I'm scraping Google Playstore. I've an HTML text(user's comments) as follow:-
<div class="quoted-review">
<div class="review-text"> <span class="review-title">Awesome :)</span> Trying to learn some basic Lithuanian and pictures are very helpful. I'd love to learn more from who created this app.. &lt;3
<div class="paragraph-end details-light"></div>
</div>
</div>
I want to extract the complete text inside class quoted-review using XPath, ie Awesome :). Trying to learn some basic Lithuanian and pictures are very helpful. I'd love to learn more from who created this app.. <3.
Following are my xPath
1) //div[@class='quoted-review review-text']/span[@class='review-title']/text()|//div[@class='quoted-review review-text']/text()
yields a list
[
'Awesome :)' ,
'Trying to learn some basic Lithuanian and pictures are very helpful. I'd love to learn more from who created this app..'
]
I want both of them as one item. PS: Please do not advice me to concatenate index 0 and 1 using a for loop. I want them to extract them as one directly using Xpath.

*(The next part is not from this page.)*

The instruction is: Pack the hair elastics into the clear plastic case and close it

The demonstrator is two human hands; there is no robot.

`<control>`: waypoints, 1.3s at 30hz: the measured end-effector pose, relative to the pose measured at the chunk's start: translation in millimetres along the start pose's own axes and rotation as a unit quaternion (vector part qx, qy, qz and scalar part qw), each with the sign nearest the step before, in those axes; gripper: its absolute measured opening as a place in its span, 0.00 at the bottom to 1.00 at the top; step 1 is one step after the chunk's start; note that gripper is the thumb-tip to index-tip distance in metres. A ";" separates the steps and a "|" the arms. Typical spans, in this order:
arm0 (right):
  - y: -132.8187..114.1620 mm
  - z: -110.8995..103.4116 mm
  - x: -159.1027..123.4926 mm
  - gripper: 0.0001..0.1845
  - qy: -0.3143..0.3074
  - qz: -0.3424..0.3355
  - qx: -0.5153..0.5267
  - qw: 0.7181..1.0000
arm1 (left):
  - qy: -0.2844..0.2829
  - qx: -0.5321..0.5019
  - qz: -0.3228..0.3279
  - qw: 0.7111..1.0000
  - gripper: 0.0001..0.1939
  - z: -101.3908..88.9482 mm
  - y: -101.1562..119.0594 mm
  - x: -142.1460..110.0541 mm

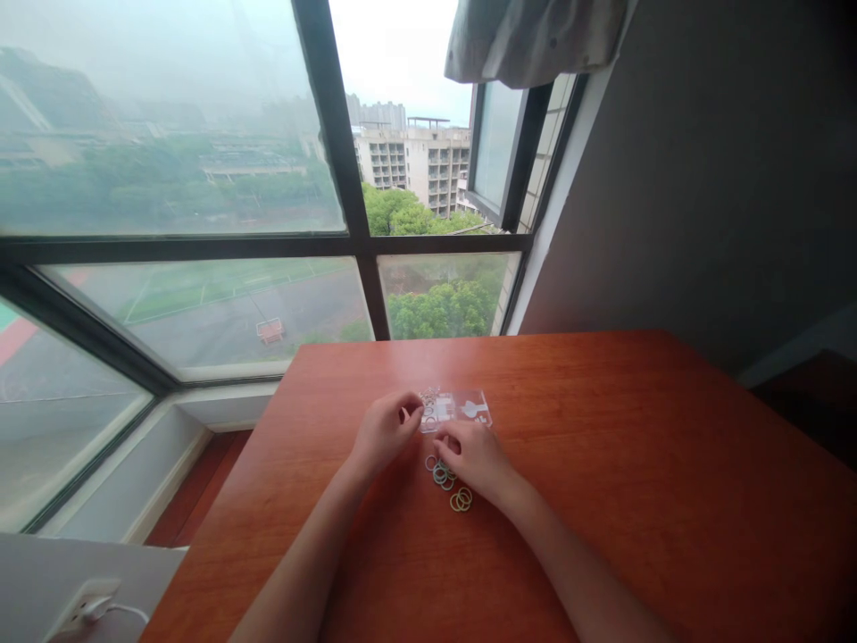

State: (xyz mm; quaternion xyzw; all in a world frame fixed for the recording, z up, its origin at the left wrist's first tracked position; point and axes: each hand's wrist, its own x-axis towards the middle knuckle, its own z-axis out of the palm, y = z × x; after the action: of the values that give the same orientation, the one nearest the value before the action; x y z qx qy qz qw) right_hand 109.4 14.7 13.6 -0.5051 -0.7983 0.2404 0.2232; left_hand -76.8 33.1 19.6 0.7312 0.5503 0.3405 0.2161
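Note:
A small clear plastic case (443, 409) lies on the table, with several small rings at its left end. My left hand (388, 430) is at the case's left side, thumb and fingers pinched together; whether a ring is between them is too small to see. Just in front of the case, my right hand (474, 454) has its fingertips pinched above a group of pale green rings (442, 474), and what they hold cannot be made out. Several yellowish rings (461, 500) overlap nearer to me, below the right hand. The rings look like thin hair ties.
The reddish-brown wooden table (622, 420) reaches to a large window with dark frames (361, 246). One window pane (495, 147) stands open beneath a grey curtain (536, 40). A wall socket with a white plug (94, 609) is at the lower left.

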 end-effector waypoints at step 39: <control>14.1 -14.9 6.1 0.08 0.114 0.018 0.055 0.992 | -0.071 -0.074 0.001 0.995 0.06 11.8 23.8 -2.9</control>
State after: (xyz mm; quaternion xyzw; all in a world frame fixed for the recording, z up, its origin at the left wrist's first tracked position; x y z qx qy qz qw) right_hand 125.8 28.0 17.4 -0.5303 -0.7438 0.2288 0.3365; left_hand -52.9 23.8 27.3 0.7361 0.5057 0.3276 0.3084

2) //div[@class='review-text']/text()
yields only
[
'Trying to learn some basic Lithuanian and pictures are very helpful. I'd love to learn more from who created this app..'
]
Awesome :) is missed.
I'm able to get it through BeautifulSoup using soup.select('.quoted-review')[1].getText() directly as one, but not using Xpath.
What wrong am I doing?
lxml?